NaNs, Uninitialized Variables, and C++

I’ve become a big fan of fail fast programming, or what Matthew Wilson colorfully refers to as “hairshirt programming.” In other words, if I make a mistake in my code, or if I use a piece of code in a way that violates the assumptions under which it was written, I want to know as soon as possible. C++ is fairly good at doing this at compile time, thanks to a static, reasonably strong, extensible type system, and thanks to add-on features like BOOST_STATIC_ASSERT. For problems that can’t be detected at compile time, the liberal use of assertions can help enforce preconditions and postconditions, and classes like std::string and boost::array add error checking over C-style strings and arrays.

When I first read about signaling NaNs, I thought that they would be a wonderful addition to this fail fast toolbox. As documented, a signaling NaN is basically magic value that, when assigned to a floating point variable, would cause any attempt to use that variable to throw an immediate exception. This could be an immensely useful tool for tracking down uninitialized variable use and for tracing the operation of legacy code (to answer questions such as, “Is this variable really unused along this code path?”).

Unfortunately, signaling NaNs don’t work nearly as well as advertised. But first, some background…

NaNs are used in the IEEE 754 floating point standard to describe indeterminate forms such as 0/0, ∞ - ∞, 0 * ∞, and so on. NaNs are not the same thing as infinity (either positive or negative infinity). Attempting to do arithmetic on a NaN (almost always) results in another NaN. So if 0/0 is not a number, then 0/0 + 1 is also not a number, and 0/0 * 100 is not a number, and so on. Under some circumstances, this NaN propagation may be what you want; under other circumstances, you may want to catch NaNs as soon as possible (to invoke error recovery, or to launch a separate calculation path, or whatever). Presumably to accommodate this, IEEE 754 distinguishes between quiet NaNs (which quietly propagate when used) and signaling NaNs (which throw exceptions when used).
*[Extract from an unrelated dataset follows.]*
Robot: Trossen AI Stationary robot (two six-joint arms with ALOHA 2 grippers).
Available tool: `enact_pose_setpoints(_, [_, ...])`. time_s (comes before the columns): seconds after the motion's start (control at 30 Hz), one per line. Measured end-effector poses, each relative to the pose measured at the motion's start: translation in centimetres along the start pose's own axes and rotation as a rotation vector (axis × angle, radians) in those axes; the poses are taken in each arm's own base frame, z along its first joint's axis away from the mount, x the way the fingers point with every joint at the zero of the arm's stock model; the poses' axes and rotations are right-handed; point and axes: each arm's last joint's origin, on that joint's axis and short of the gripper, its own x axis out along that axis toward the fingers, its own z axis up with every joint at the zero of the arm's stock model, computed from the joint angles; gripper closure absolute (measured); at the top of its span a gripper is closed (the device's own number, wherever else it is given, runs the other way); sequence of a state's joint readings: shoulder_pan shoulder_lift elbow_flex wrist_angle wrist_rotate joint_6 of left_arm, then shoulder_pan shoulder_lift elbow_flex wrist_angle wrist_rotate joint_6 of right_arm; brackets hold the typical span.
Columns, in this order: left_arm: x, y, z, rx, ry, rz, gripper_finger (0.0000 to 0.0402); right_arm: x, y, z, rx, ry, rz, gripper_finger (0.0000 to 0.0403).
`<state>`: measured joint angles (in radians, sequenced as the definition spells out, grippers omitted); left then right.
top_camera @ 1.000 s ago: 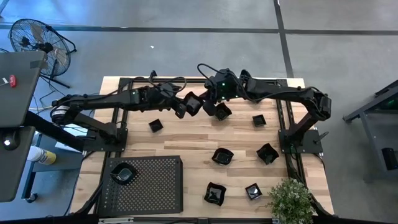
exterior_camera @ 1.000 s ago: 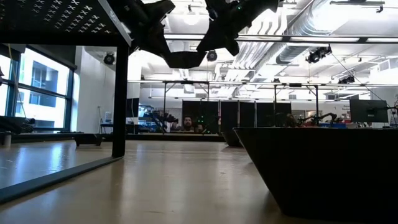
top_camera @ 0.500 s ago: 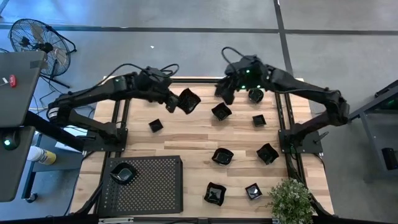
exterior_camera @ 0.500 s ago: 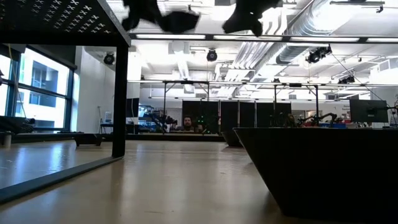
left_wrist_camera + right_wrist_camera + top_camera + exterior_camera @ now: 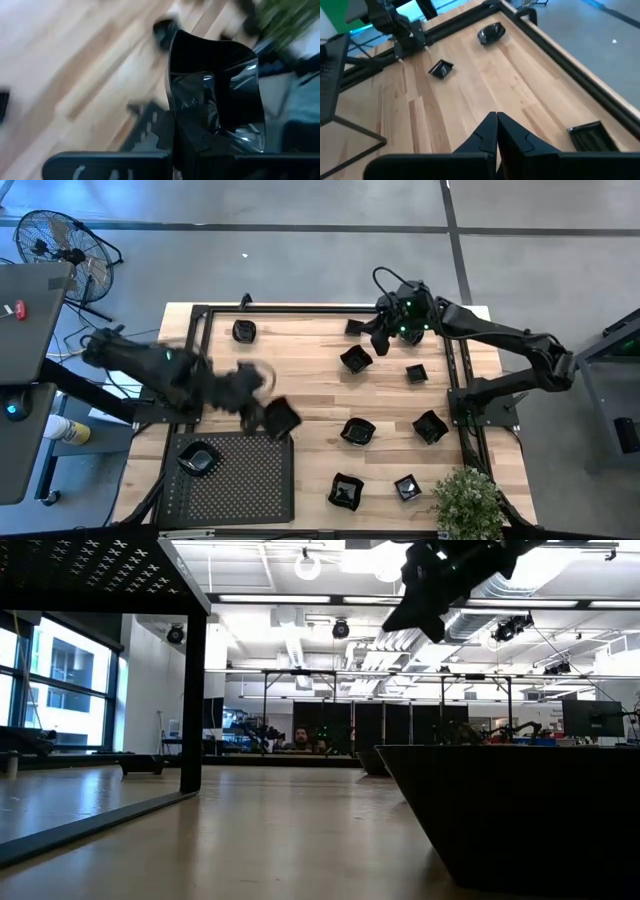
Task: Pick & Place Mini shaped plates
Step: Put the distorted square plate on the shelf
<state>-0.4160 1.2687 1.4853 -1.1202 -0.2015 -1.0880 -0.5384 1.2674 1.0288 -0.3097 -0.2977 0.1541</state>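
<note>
My left gripper (image 5: 268, 416) is shut on a glossy black square plate (image 5: 283, 418) (image 5: 215, 90), held above the far right corner of the perforated tray (image 5: 240, 480). My right gripper (image 5: 383, 332) (image 5: 496, 134) hangs shut and empty over the table's far edge, near a flat rectangular plate (image 5: 355, 327) (image 5: 590, 134). Several more mini plates rest on their bases on the wood, among them a round one (image 5: 245, 330) (image 5: 491, 33) and a square one (image 5: 441, 69). One plate (image 5: 198, 460) sits on the tray. My left gripper holds the square plate by its rim (image 5: 176, 125) at one side, pinched between the two fingers (image 5: 182, 147). The plate is lifted clear and stands tilted, its hollow turned toward the wrist camera. Blur hides how far back it reaches.
Plates lie scattered over the table's right half (image 5: 355, 360) (image 5: 415, 372) (image 5: 357, 430) (image 5: 430, 425) (image 5: 345, 492) (image 5: 407, 487). A potted plant (image 5: 465, 500) stands at the near right corner. A black frame (image 5: 200, 370) rims the table. In the low view a plate (image 5: 520, 810) looms close.
My left gripper has swung with the square plate from the far middle of the table toward the near left, ending over the tray's far right corner. My right gripper has drawn away from that plate toward the far right edge and up.
</note>
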Motion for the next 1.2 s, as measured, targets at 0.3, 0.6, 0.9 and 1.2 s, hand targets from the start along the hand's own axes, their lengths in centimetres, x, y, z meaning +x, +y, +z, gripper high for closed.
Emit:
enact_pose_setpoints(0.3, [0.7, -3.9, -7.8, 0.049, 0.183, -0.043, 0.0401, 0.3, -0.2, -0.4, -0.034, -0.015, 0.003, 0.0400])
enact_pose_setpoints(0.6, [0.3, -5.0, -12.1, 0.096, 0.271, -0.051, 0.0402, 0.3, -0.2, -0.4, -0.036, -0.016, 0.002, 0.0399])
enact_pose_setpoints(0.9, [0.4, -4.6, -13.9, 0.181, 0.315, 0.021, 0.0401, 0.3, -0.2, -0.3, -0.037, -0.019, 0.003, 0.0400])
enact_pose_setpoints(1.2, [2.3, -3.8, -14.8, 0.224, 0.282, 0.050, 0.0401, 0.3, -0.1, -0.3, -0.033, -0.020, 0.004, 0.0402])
NaNs are represented by storing certain bit patterns in place of a “normal” floating point number. For details, see here. Interestingly, many of the bits in a NaN encoding are unused. (I.e., a NaN can be represented by many different bit patterns.) I’ve seen suggestions that the unused bits could be used to encode a line number or module number, although I’ve seen no code that takes advantage of this.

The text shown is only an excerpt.